Letter to the People of Avoyelles Parish about the Home Rule Charter

This letter is written to all the people of Avoyelles Parish, but especially to the residents who live in the towns and villages throughout our parish.

If you live within the city limits of Marksville, Plaucheville, Bunkie, Hessmer, Simmesport, Moreauville, Cottonport, or Mansura, I would ask you to think carefully about the upcoming vote on the Home Rule Charter. The question I ask is simple, why would you vote against the Home Rule Charter when you are already living under one?

Every one of these towns exists because of a charter approved by the State of Louisiana when the town was incorporated. Each town has a mayor who handles the day-to-day operations and a council that provides oversight and approval. The proposed Home Rule Charter for Avoyelles Parish works the same way. Instead of a mayor, the parish would have a Parish President, along with a council to represent the people. Some parishes, like Lafayette, even use the title Mayor-President. This is not something new or untested. It is the same form of government that many of us already live under.

Many of these municipal charters are very old. Marksville’s charter, for example, is nearly 200 years old, and recently it has been in the news because parts of it need to be updated. The reason towns can update their charters is because they have the authority to make changes locally when needed. The Police Jury system does not allow that. Under the Police Jury form of government, many changes require approval from the State Legislature in Baton Rouge, and that process can take a year or more.

A good example comes from Sabine Parish, which wanted to put term limits on Police Jurors to match the limits that apply to most other elected officials. Even after the voters approved it, the change still had to go through the Legislature, and the process took over two years.
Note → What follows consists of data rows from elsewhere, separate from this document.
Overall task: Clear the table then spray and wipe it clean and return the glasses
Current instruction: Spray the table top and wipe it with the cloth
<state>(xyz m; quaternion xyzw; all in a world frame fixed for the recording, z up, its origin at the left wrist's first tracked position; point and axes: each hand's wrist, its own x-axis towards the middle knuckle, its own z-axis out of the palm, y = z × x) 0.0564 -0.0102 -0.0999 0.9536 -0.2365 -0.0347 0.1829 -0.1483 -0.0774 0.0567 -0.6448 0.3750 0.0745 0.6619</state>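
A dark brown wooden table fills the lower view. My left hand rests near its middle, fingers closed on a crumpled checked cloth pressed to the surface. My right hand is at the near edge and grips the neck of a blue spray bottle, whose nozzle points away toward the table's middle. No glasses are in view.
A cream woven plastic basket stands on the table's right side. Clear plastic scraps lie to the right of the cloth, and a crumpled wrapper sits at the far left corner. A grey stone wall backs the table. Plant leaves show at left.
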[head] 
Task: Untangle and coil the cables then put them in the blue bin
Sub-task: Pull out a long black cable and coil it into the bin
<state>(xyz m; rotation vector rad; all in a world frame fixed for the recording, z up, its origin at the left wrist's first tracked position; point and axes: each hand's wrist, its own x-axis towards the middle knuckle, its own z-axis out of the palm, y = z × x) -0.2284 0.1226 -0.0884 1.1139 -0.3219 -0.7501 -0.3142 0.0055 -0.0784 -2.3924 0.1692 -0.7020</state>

If Sabine Parish had been under a Home Rule Charter, that change could have been made locally in a matter of months.

If the Home Rule Charter is approved by the voters of Avoyelles Parish, future changes will be able to be made here at home by the elected Parish Council, just like town councils can do now, without having to go to Baton Rouge every time something needs to be updated. That means less delay, less cost, and more control by the people of this parish.

I have also heard people say the Charter is not perfect. That may be true, but no charter ever written has been perfect. The Constitution of the United States has been amended many times, and the Louisiana Constitution has been amended hundreds of times. The important thing is that under a Home Rule Charter, the people of Avoyelles Parish will have the ability to make changes when needed, instead of waiting on the Legislature to do it for us.

This vote is really about whether we want to continue doing things the same way we have always done them, or whether we want the ability to modernize our local government and make decisions here at home. The towns in our parish already have that ability. I believe the rest of the parish should have it too.

For that reason, I encourage the people of Avoyelles Parish to vote YES on the Home Rule Charter.